## Task goal
With the pictures set aside, write out all of the data exactly as it stands.

## Material provided
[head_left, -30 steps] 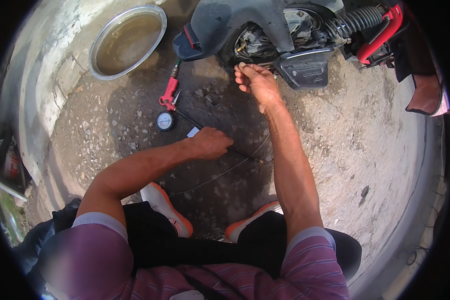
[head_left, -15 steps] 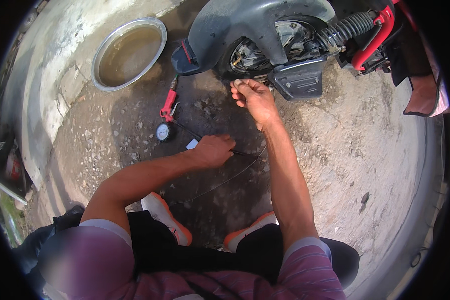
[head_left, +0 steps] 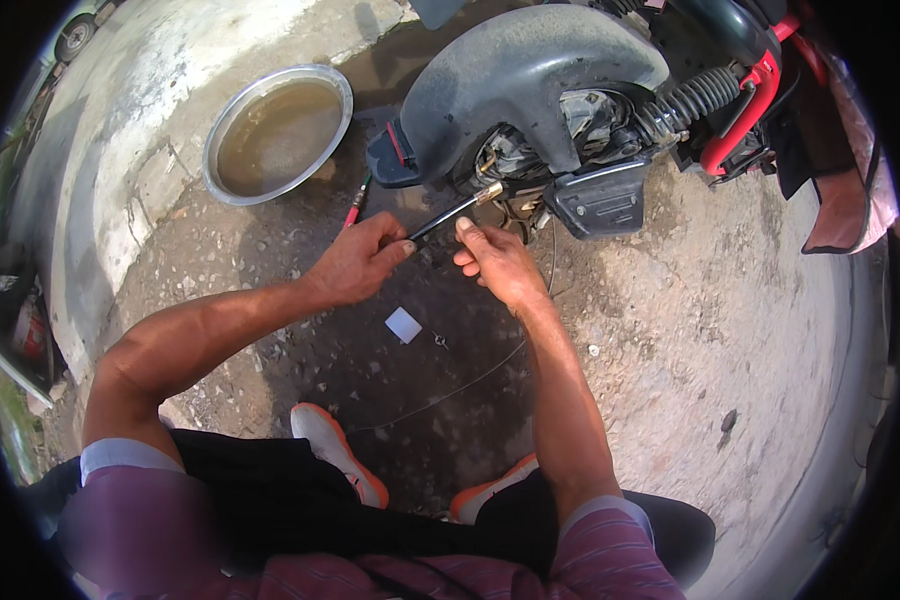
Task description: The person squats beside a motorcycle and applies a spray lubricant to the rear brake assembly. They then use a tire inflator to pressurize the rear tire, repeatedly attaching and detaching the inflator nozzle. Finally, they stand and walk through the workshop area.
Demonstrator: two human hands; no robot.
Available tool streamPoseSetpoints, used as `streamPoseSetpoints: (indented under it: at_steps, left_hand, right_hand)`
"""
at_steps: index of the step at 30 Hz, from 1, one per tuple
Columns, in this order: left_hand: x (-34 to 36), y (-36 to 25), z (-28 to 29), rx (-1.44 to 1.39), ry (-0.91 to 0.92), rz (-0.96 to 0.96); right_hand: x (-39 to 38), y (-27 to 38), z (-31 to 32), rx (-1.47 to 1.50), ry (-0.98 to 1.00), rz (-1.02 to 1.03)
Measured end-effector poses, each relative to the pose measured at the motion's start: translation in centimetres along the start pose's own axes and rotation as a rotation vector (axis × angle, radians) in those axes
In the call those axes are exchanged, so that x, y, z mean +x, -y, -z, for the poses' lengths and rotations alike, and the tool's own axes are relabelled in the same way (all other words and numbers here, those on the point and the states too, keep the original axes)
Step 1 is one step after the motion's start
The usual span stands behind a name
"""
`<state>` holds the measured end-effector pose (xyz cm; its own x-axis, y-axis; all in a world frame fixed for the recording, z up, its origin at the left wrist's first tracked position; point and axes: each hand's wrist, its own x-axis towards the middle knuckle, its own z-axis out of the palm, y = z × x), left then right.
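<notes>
Ground [head_left: 710,330]: rough, stained concrete, darker and damp-looking under the hands, carrying everything below.

Scooter [head_left: 570,110]: grey rear mudguard over the wheel, red frame tube and black ribbed shock to the right, parked along the far edge of the ground, just beyond both hands.

Basin [head_left: 277,133]: round, metal, wide-rimmed, at the far left of the ground, well apart from the hands; held murky brownish water, nothing else visible in it.

Shoes [head_left: 340,455]: pale with orange soles, one under each forearm near the lower edge.

Left hand [head_left: 355,262]: closed around the near end of the hose, thumb and fingers pinching it.

Right hand [head_left: 498,262]: just beside the left, fingers curled; its fingertips lay at the hose's middle, though whether they actually gripped it could not be told.

Hose [head_left: 450,213]: thin, black, with a brass-coloured fitting [head_left: 490,192] at its far tip. Long axis ran from the left hand up and to the right toward the wheel; the fitting lay beyond both hands, close against the scooter's underside, nearer the right hand.

Red-handled tool [head_left: 355,208]: partly hidden beyond the left hand.

Wire [head_left: 450,390]: thin, dark, trailing across the ground below the right forearm.

White square scrap [head_left: 403,325]: flat on the ground between the forearms.
</notes>
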<state>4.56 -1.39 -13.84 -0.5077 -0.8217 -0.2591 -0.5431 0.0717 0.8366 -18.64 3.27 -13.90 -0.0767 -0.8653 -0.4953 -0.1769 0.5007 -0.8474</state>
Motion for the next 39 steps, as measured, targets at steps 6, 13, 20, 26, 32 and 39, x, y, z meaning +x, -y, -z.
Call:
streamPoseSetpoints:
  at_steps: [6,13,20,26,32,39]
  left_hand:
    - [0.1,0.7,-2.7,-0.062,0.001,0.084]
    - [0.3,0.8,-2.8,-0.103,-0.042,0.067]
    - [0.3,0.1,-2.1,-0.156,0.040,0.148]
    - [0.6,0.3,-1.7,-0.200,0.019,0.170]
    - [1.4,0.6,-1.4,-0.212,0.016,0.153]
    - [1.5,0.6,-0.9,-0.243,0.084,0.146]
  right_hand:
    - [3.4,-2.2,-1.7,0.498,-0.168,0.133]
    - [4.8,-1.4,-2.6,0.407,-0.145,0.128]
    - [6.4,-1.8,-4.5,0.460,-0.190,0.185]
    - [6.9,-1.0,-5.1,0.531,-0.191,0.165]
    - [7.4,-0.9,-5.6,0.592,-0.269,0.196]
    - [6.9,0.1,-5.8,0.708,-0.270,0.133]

## Task solution
[head_left, -30 steps] 
[head_left, -15 steps] 
[head_left, +0 steps] 
Task description: The person squats beside a motorcycle and applies a spray lubricant to the rear brake assembly. They then use a tire inflator to pressurize the rear tire, repeatedly attaching and detaching the inflator nozzle. Finally, they stand and walk through the workshop area.
Demonstrator: two human hands; no robot.
Available tool streamPoseSetpoints, used as `streamPoseSetpoints: (indented under it: at_steps, left_hand, right_hand)`
"""
at_steps: index of the step at 30 Hz, from 1, one per tuple
Columns, in this order: left_hand: x (-34 to 36), y (-36 to 25), z (-28 to 29), rx (-1.44 to 1.39), ry (-0.91 to 0.92), rz (-0.96 to 0.96); right_hand: x (-39 to 38), y (-27 to 38), z (-31 to 32), rx (-1.47 to 1.50), ry (-0.98 to 1.00), rz (-1.02 to 1.03)
Measured end-effector poses, each relative to the pose measured at the motion's start: translation in centimetres along the start pose's own axes and rotation as a rotation vector (axis × angle, radians) in those axes
In the call those axes are exchanged, so that x, y, z mean +x, -y, -z, for the poses' lengths and rotations alike, and the tool's own axes are relabelled in the same way (all other words and numbers here, those on the point and the states too, keep the original axes)
Step 1 is one step after the motion's start
The usual span stands behind a name
"""
`<state>` holds the measured end-effector pose (xyz cm; its own x-axis, y-axis; all in a world frame fixed for the recording, z up, its origin at the left wrist's first tracked position; point and axes: each hand's wrist, its own x-axis towards the middle knuckle, its own z-axis out of the palm, y = z × x), left then right.
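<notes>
Ground [head_left: 710,330]: rough, stained concrete, darker and damp-looking under the hands, carrying everything below.

Scooter [head_left: 570,110]: grey rear mudguard over the wheel, red frame tube and black ribbed shock to the right, parked along the far edge of the ground, just beyond both hands.

Basin [head_left: 277,133]: round, metal, wide-rimmed, at the far left of the ground, well apart from the hands; held murky brownish water, nothing else visible in it.

Shoes [head_left: 340,455]: pale with orange soles, one under each forearm near the lower edge.

Left hand [head_left: 355,262]: closed around the near end of the hose, thumb and fingers pinching it.

Right hand [head_left: 498,262]: just beside the left, fingers curled; its fingertips lay at the hose's middle, though whether they actually gripped it could not be told.

Hose [head_left: 450,213]: thin, black, with a brass-coloured fitting [head_left: 490,192] at its far tip. Long axis ran from the left hand up and to the right toward the wheel; the fitting lay beyond both hands, close against the scooter's underside, nearer the right hand.

Red-handled tool [head_left: 355,208]: partly hidden beyond the left hand.

Wire [head_left: 450,390]: thin, dark, trailing across the ground below the right forearm.

White square scrap [head_left: 403,325]: flat on the ground between the forearms.
</notes>
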<state>4.56 -1.39 -13.84 -0.5077 -0.8217 -0.2591 -0.5431 0.0717 0.8366 -18.64 3.27 -13.90 -0.0767 -0.8653 -0.4953 -0.1769 0.5007 -0.8474</state>
Motion for the next 39 steps, as measured, targets at steps 6, 13, 20, 26, 32 and 39, x, y, z meaning +x, -y, -z.
Call:
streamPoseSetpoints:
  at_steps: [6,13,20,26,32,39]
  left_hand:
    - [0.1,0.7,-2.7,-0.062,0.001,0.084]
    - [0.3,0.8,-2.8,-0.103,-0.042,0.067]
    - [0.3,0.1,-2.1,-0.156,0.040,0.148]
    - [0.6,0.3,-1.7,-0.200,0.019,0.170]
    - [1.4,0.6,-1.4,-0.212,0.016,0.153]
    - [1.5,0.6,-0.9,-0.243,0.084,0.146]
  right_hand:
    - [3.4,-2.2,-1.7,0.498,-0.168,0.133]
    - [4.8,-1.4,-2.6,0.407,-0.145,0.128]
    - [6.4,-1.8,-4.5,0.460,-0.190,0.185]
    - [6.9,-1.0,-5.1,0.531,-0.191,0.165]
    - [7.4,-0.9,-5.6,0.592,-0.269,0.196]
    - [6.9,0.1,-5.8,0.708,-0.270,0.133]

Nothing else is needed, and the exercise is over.